设计目的:和CountDownLatch都为同步辅助类,因为CountDownLatch的计数器是一次性的,属于一对多,
1、【某一个线程需要其余线程执行完之后再执行 (一个等多个)】,
2、【一些线程需要在某个时刻同时执行,就像等待裁判员枪响后,才能同时起跑(多个等一个)】
所以,CyclicBarrier被设计成为计数器可循环使用,多对多。只要多个线程都达到后,自会执行接下来的事,没有CountDownLatch的一个等多个,多个等一个的现象。
源码解析:
public class CyclicBarrier {
/**
* Each use of the barrier is represented as a generation instance.
* The generation changes whenever the barrier is tripped, or
* is reset. There can be many generations associated with threads
* using the barrier - due to the non-deterministic way the lock
* may be allocated to waiting threads - but only one of these
* can be active at a time (the one to which {@code count} applies)
* and all the rest are either broken or tripped.

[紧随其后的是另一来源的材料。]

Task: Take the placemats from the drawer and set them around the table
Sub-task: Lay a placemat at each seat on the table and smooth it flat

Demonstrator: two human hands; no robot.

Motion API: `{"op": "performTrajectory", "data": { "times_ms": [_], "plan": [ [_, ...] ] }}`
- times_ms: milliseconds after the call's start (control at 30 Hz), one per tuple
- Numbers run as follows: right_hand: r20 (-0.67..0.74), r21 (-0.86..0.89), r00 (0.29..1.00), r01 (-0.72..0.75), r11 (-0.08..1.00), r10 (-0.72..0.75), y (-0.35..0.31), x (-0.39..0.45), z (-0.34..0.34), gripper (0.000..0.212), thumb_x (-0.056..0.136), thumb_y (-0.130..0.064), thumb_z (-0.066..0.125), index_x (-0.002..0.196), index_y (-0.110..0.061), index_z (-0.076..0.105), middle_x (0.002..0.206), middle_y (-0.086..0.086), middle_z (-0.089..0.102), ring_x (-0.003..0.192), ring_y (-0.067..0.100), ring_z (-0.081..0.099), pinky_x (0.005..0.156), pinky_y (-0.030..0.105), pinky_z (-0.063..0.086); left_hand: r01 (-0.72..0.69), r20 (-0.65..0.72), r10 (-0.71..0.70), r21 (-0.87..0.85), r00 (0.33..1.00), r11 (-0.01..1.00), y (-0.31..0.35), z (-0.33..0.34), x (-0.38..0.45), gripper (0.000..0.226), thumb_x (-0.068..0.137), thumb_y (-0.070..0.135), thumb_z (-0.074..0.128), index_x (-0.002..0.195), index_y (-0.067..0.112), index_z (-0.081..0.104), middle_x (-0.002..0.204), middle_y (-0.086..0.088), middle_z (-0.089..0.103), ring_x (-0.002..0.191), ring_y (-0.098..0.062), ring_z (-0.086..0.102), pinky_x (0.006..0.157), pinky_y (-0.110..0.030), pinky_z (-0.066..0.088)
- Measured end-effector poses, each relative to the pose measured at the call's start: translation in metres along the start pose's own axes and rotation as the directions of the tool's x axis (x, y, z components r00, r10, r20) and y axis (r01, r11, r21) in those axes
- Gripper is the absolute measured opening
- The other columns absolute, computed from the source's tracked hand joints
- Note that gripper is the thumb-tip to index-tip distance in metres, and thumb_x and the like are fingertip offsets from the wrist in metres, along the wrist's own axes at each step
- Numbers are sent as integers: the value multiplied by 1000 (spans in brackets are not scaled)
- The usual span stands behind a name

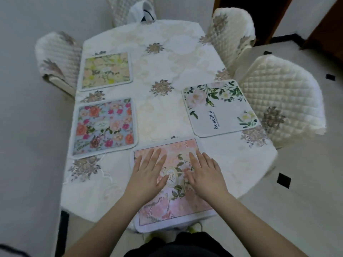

* There need not be an active generation if there has been a break
* but no subsequent reset.
* 屏障的每次使用都表示为一个生成实例。当屏障被触发或重置时,生成就会改变。
可以有许多代与使用barrier的线程相关联——由于锁可能以不确定的方式分配给等待线程——但是一次只能有一个是活动的({@code count}应用的那个),
其余的要么中断,要么被触发。如果有中断,但没有随后的重置,则不需要活动代。
*/
private static class Generation {
boolean broken = false;
}
/** The lock for guarding barrier entry
保护屏障的锁,重入锁,调用await()方法的时候会用到,只有一个线程会执行成功,所以多线程高并发的情况下CyclicBarrier的执行效率不是很高 */
private final ReentrantLock lock = new ReentrantLock();
/** Condition to wait on until tripped
待跳闸的条件( Condition本身用于线程间通信,在这就是阻塞和唤醒线程用的)*/
private final Condition trip = lock.newCondition();
/** The number of parties
这个就是计数器初始值,新建类的时候传入的数值会赋值给他 */
private final int parties;
/* The command to run when tripped
跳闸时要执行操作的线程*/
private final Runnable barrierCommand;
/** The current generation
当前代*/
private Generation generation = new Generation();
/**
* Number of parties still waiting. Counts down from parties to 0
* on each generation. It is reset to parties on each new
* generation or when broken.
还有很多任务在等待。每一代从计数器初始值(parties)降到0。它会在每一代新创建或用尽时重置。
*/
private int count;
/**
* Updates state on barrier trip and wakes up everyone.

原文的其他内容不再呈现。